Wednesday, April 29, 2009

Deja Vu in Delhi

7am, and I'm walking the streets of Jorbagh. I'm not endowed with a good memory,and I was quite convinced I would not locate it.

But three years of roaming the streets seem to have seared themselves deep in the cerebellum (is that where its stored?) , and I was hit by deja vu in Delhi.

Here's the street we lived on, way back in the seventies.  It hasn't changed all that much.

And here's the maidan behind the temple, where my brother left his bike, overnight, and found it standing in the same place the next morning!
Oh and here's the temple itself.  It was much more derelict in those days.  See the bars behind the temple, well we girls used to use them as uneven bars, and swing from them and try all kinds of stunts, while the boys would run down that slope.  (OK, OK, I was much smaller and slimmer in those days, you know.)

Somehow, the temple-on-the-hill had seemed much higher in my memory than when I actually saw it this time, well I was shorter as well.

Was it an age of innocence, or am I just changed?  As ten year olds, my parents considered it safe for me to roam the streets, confident that I would be back before sundown.  I cant bring myself to do the same with my child now.

As I walked through Lodi Gardens, I remembered learning to cycle...barrelling into an old man, and falling down.  The man was full of concern for me, while my parents were profusely apologetic to him.  Politeness, concern and social connect all around.

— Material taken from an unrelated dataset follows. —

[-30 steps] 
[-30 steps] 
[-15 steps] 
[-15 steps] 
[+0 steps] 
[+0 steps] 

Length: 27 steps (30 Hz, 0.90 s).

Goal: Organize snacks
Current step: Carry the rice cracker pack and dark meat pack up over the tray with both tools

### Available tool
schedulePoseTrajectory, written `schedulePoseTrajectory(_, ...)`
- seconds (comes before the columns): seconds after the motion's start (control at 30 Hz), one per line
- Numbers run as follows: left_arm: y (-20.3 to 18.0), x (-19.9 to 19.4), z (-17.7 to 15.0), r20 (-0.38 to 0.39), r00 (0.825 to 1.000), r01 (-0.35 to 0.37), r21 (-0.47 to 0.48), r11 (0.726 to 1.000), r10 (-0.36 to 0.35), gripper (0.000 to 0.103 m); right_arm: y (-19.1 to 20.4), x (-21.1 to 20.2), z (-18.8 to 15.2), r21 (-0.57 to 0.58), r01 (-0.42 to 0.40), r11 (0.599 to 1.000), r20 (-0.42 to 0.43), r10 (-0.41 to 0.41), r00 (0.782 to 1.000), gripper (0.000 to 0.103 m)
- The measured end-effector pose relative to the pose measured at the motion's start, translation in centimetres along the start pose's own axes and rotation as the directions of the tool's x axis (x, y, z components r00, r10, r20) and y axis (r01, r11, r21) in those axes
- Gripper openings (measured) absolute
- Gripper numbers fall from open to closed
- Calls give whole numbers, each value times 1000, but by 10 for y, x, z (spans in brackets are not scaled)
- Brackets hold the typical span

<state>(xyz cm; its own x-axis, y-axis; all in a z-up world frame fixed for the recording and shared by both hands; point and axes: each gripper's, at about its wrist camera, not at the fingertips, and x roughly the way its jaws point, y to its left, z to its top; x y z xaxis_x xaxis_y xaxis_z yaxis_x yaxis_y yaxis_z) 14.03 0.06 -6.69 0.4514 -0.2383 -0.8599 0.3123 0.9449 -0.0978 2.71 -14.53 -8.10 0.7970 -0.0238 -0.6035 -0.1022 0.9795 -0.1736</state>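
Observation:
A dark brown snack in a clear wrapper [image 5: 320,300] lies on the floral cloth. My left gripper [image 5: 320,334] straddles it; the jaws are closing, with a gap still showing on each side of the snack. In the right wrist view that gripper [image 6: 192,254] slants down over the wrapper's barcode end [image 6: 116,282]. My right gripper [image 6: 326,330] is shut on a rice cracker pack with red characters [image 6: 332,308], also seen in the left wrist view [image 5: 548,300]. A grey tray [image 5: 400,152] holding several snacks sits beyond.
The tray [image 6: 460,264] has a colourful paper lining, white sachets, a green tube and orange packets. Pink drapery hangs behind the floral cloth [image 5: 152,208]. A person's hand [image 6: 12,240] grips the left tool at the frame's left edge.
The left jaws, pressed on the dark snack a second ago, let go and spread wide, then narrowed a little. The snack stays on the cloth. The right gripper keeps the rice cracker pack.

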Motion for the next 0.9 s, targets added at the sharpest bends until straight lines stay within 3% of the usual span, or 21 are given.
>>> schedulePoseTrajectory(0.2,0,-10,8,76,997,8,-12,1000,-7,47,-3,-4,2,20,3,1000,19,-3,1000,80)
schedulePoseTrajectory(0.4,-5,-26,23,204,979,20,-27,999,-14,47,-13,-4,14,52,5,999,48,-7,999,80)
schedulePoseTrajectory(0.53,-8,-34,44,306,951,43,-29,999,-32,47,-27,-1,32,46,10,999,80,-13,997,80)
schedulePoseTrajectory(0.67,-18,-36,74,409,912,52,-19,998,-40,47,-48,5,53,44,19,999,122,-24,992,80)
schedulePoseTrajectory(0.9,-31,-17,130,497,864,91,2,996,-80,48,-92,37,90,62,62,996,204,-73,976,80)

Another cycling story.  My brother, who was my tutor-in-chief, decided that it was high time I learnt to get off the cycle on my own.  ( I couldn't), and the only way I would learn was if he did not come to my rescue.  So, while I circled on the Lodi Garden lawns, he stood there with hands crossed across his chest, stubbornly ignoring my pleas to help me dismount.  Round and round I went not knowing what to do, when a brainwave struck - I just let go off the handlebars!  I was on the ground in a flash, with the cycle beside me all in a heap, grinning triumphantly.  Said brother did look a trifle contrite.

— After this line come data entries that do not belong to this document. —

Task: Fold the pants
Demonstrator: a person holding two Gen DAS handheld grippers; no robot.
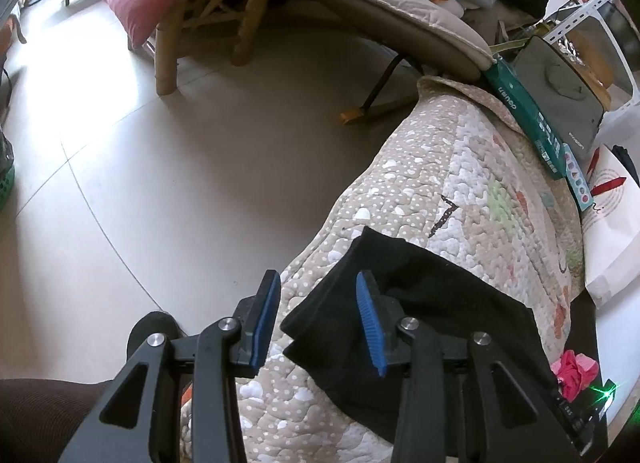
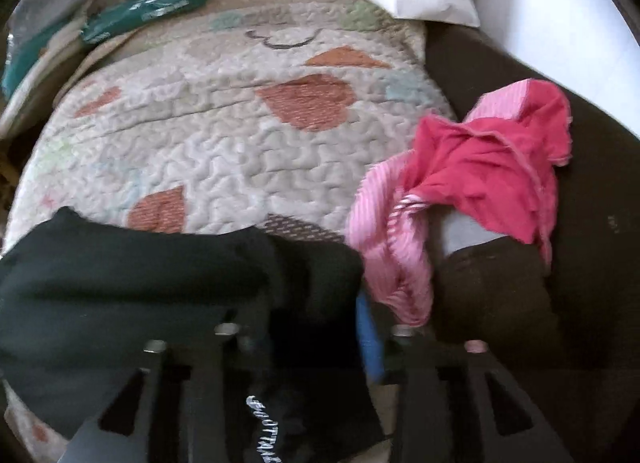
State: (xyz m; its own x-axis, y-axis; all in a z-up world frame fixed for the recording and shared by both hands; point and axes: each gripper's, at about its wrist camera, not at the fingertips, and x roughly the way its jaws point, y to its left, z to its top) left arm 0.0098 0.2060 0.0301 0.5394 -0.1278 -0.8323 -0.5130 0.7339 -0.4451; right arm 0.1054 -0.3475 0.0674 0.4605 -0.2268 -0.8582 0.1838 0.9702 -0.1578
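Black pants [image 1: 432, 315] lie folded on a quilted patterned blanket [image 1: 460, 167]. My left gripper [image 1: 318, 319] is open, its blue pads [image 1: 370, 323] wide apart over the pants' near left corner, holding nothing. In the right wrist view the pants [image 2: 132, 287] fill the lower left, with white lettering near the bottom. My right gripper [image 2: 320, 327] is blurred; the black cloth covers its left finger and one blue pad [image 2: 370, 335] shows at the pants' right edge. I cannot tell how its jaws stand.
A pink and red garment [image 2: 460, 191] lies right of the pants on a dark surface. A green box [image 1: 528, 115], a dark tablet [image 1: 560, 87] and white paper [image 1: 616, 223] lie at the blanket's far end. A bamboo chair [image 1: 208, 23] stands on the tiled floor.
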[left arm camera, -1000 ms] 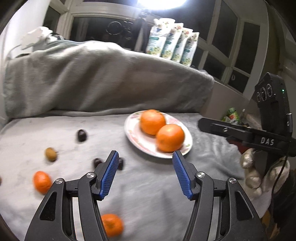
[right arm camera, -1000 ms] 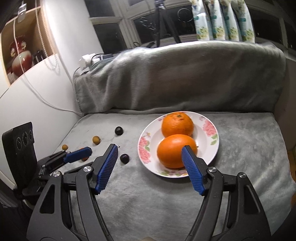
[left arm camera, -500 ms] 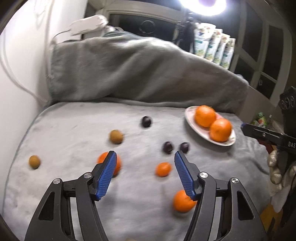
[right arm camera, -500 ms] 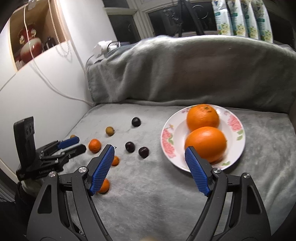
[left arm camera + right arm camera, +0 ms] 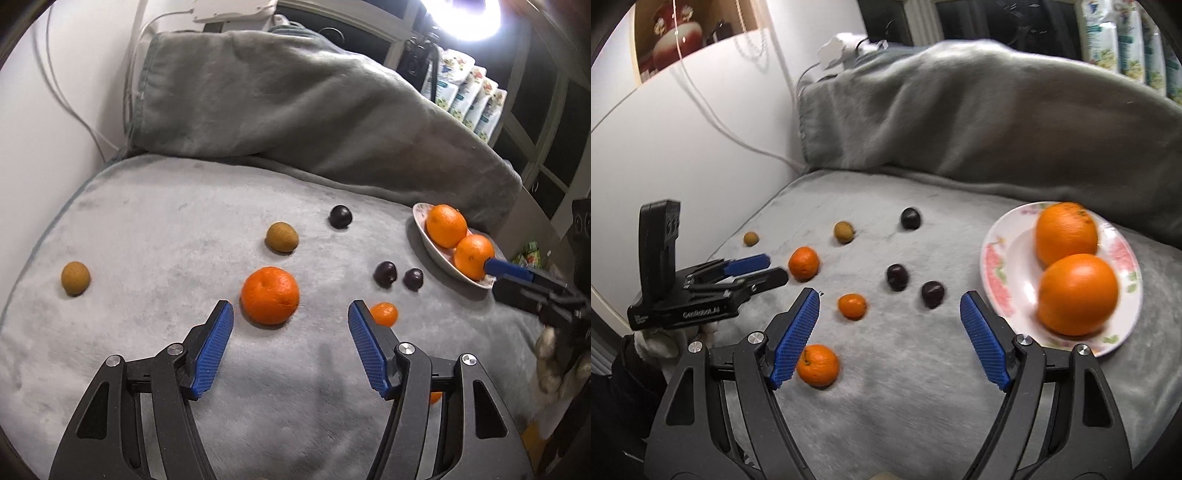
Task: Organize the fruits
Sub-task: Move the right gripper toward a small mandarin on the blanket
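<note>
Near the grey blanket's right edge, our flowered white plate (image 5: 991,288) holds two large oranges (image 5: 1076,293); smaller mandarins (image 5: 269,294), dark plums (image 5: 897,276) and brown fruits (image 5: 282,237) remain scattered. Both tongs (image 5: 290,345) (image 5: 888,338) spread, empty.

1. Grey blanket (image 5: 207,229) covered the surface beneath the fingers and rose over a bulky backrest (image 5: 979,122) ahead of them.
2. White wall (image 5: 683,155) stood left of the fingers, a thin white cable (image 5: 713,114) trailing across it.
3. White power strip (image 5: 236,9) sat atop the backrest, far ahead and left.
4. Row of floral-printed packs (image 5: 469,99) stood ahead and right, against dark window panes.
5. Bright lamp (image 5: 469,18) glared above the packs.
6. Red-and-white jar (image 5: 674,40) sat in a wall niche, far upper left.
</note>
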The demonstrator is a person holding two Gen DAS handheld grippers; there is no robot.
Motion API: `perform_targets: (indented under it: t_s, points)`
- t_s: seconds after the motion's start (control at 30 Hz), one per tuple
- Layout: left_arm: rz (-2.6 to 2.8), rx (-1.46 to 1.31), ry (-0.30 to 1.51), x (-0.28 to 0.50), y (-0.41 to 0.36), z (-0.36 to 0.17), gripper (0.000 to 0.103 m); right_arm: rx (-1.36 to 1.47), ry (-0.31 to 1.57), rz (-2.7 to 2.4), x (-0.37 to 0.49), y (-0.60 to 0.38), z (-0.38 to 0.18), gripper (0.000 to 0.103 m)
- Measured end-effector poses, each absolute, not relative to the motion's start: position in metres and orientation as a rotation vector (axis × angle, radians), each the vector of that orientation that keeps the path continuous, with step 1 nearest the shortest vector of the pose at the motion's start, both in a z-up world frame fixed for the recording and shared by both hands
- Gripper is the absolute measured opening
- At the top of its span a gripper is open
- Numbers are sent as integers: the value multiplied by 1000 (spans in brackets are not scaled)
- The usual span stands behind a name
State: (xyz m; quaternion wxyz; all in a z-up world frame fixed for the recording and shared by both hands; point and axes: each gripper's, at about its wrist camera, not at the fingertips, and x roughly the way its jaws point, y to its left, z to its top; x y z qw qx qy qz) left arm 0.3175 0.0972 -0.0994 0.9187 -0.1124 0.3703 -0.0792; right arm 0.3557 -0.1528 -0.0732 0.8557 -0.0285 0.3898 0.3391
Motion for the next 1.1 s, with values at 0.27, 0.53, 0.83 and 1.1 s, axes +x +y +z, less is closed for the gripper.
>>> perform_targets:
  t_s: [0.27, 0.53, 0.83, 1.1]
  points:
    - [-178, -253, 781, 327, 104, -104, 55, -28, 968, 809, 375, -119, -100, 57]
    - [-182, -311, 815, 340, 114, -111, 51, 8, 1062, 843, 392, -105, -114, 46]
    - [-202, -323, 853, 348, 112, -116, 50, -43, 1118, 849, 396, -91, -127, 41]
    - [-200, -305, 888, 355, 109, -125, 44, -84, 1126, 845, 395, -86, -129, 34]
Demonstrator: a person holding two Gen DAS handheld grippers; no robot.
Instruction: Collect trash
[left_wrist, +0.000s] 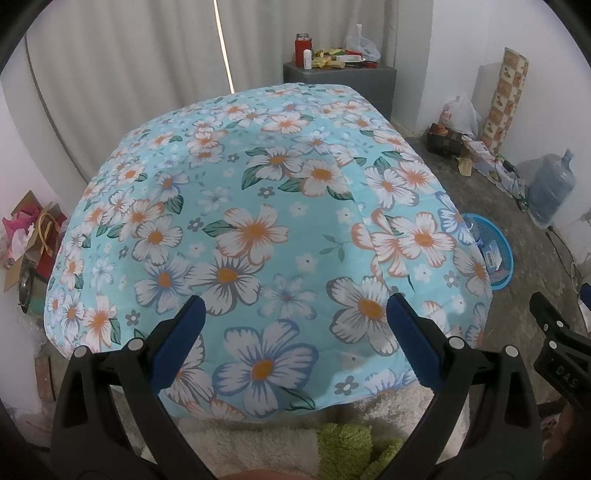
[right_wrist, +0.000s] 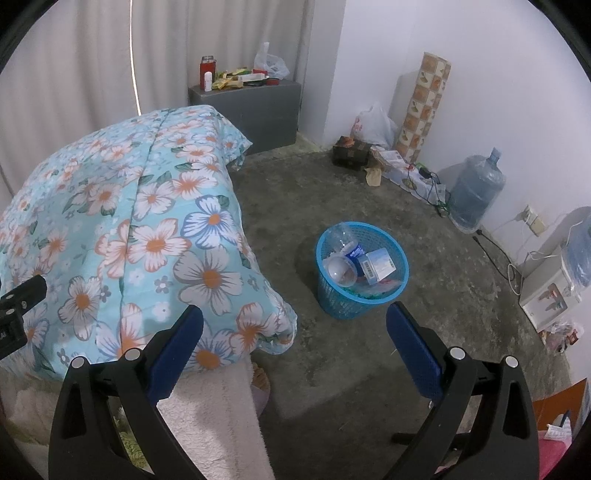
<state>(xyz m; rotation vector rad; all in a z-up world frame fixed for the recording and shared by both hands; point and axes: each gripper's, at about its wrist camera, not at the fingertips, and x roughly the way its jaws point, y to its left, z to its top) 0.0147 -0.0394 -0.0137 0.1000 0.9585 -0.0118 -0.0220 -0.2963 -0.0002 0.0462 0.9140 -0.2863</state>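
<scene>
While both grippers, left (left_wrist: 293, 314) and right (right_wrist: 295, 325), gaped wide and empty, the basket (right_wrist: 334, 302) held trash beside the bed (right_wrist: 110, 221).

The bed (right_wrist: 110, 221) fills the left of the room. On the floor (right_wrist: 369, 350) to its right stands the basket (right_wrist: 362, 291), with a bottle (right_wrist: 341, 236), a cup (right_wrist: 341, 271) and a box (right_wrist: 376, 264) in it. A cabinet (right_wrist: 258, 107) stands behind the bed's far end. Far right along the wall are a bag (right_wrist: 373, 125) and a jug (right_wrist: 476, 192).
</scene>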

And as I sat at breakfast, looking out of the window, a red-whiskered bulbul and a pair of oriental white-eyes kept me company.

The red-whiskered bulbul, with his mohawk crest
Oriental white-eyes

5 comments:

  1. What a nice trip down memory lane. Nice to read that some things have not changed too mcuh.
    All older brothers seem to be cut from the same cloth, don't they?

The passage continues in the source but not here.